I'm not sure when the building was demolished (historical captures made on Google Streetview in 2009 show it to have already gone) but the whole hillside was cleared to make way for the very controversial Hopewell Centre 2 project that is still dragging on over 10 years after it started. The sole survivor of this redevlopment process (because there was an public uproar when it was threatened) has, so far, been the nearby Nam Koo Terrace which can actually be seen in the background of one of the screencaps below.

This was the lower ground entrance to the college
The building viewed from Hau Fung Lane
Nam Koo Terrace can be seen in the background, left of frame
View of the terrace from the path that runs up from Ship Street
Looking down from the terrace. This path still exists, for now.

Friday, December 31, 2021

Tokyo Gang vs Hong Kong Gang - Ken Takakura (1964) - St Paul's Church, Macau

 The fnal destination for Fujishima and Chang is the facade of the old church. It's here where they meet with Mo (Tetsurô Tanba). Unfortunately I have no idea what happens in the plot here because I only had the Japanese version. Anyway, I believe they discuss plans for the drugs as they walk around the area of the facade. Anyway, bar the unlikely outcome of me being able to identify some really obscure Hong Kong backstreets, I think this is the last post for this film, and the last post for 2021.

So Happy New Year to everyone and let's keep hoping that the world will start to return to normal at some point this year (unlikely for those of us in Hong Kong though).

Thursday, December 30, 2021

Tokyo Gang vs Hong Kong Gang - Ken Takakura (1964) - Largo Do Lilau, Macau

After Chang meets with Fujishima, the pair walk to a rendezvous at the St Paul's Church via Largo Do Lilau. This could almost be a complete repeat of the scene shot for Narazumono (I'm still not sure which one was filmed first, but I think it was this one).

Wednesday, December 29, 2021

Tokyo Gang vs Hong Kong Gang - Ken Takakura (1964) - Rua de Santa Clara, Macau

After Kirahata's mission to Hong Kong, his boss in Japan sends Fujishima (Koji Tsuruta) to Macau to arrange the retrieval of the drugs. Chang meets with Fujishima on a park bench on Rua de Santa Clara. In the background of the lower image you can see the Club Militar.

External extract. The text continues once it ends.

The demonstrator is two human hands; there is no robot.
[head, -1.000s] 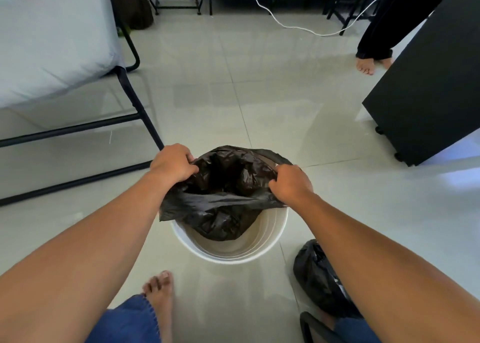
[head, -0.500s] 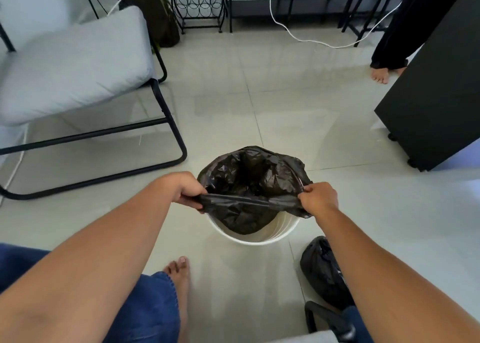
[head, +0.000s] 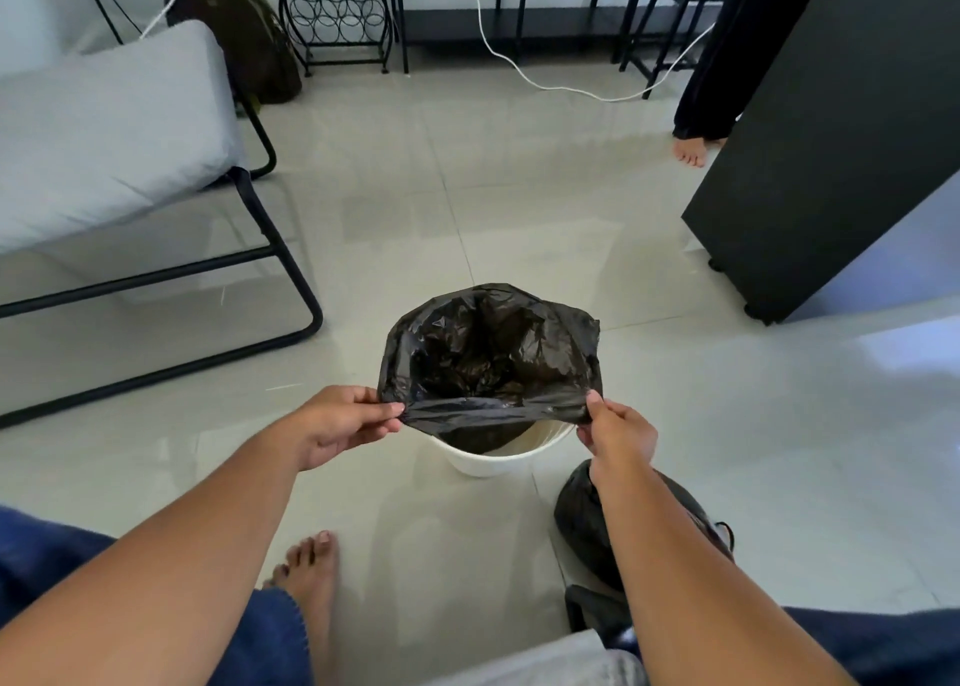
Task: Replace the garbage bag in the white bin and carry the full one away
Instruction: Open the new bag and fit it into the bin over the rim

Tuesday, December 28, 2021

Tokyo Gang vs Hong Kong Gang - Ken Takakura (1964) - View of the Inner Harbour, Macau

Once the story moves to Macau, we are given a nice view of the Inner Harbour area for the establishing shot, athough the scene is also aided by an onscreen title in case people didn't recognise where we were.

Monday, December 27, 2021

Tokyo Gang vs Hong Kong Gang - Ken Takakura (1964) - 32 Factory Street, Shau Kei Wan

After leaving Chang with the car, Kitahara goes to hand the drugs to Lee Shuka (Yoshiko Mita) a local Cantonese opera star who for some reason has links to the gang (I haven't sussed it out yet - please feel free to comment if you know the plot). He then leaves and crawls out onto the street to die. The location is the end of Factory Street in Shau kei Wan. That's quite an impressive bit of walking with a gunshot wound to the stomach considering he left the car back in Shek Tong Tsui.

The building partially seen in frame is #32. It's one of the area's more aesthetically pleasing buildings due to its age. Most likely a 1950s or earlier build. In general if the build date isn't available (for this one it isn't) then it's a good bet that it's actually pre-war. The occupying Japanese destroyed much of the Colony's paperwork at that time.  The most interesting thing for me from this scene is that it shows where the old waterfront came to because I believe all those stilt houses were constructed on the mud banks of the harbourfront.

Anyway, this is the last Hong Kong location in this film. Although I still have a few Macau locations to post before I'm completely finished with it.



I did actually take a picture of this very building several years ago, but from the road looking up - not quite the angle required to match the film. But anyway, here how it was looking in 2016.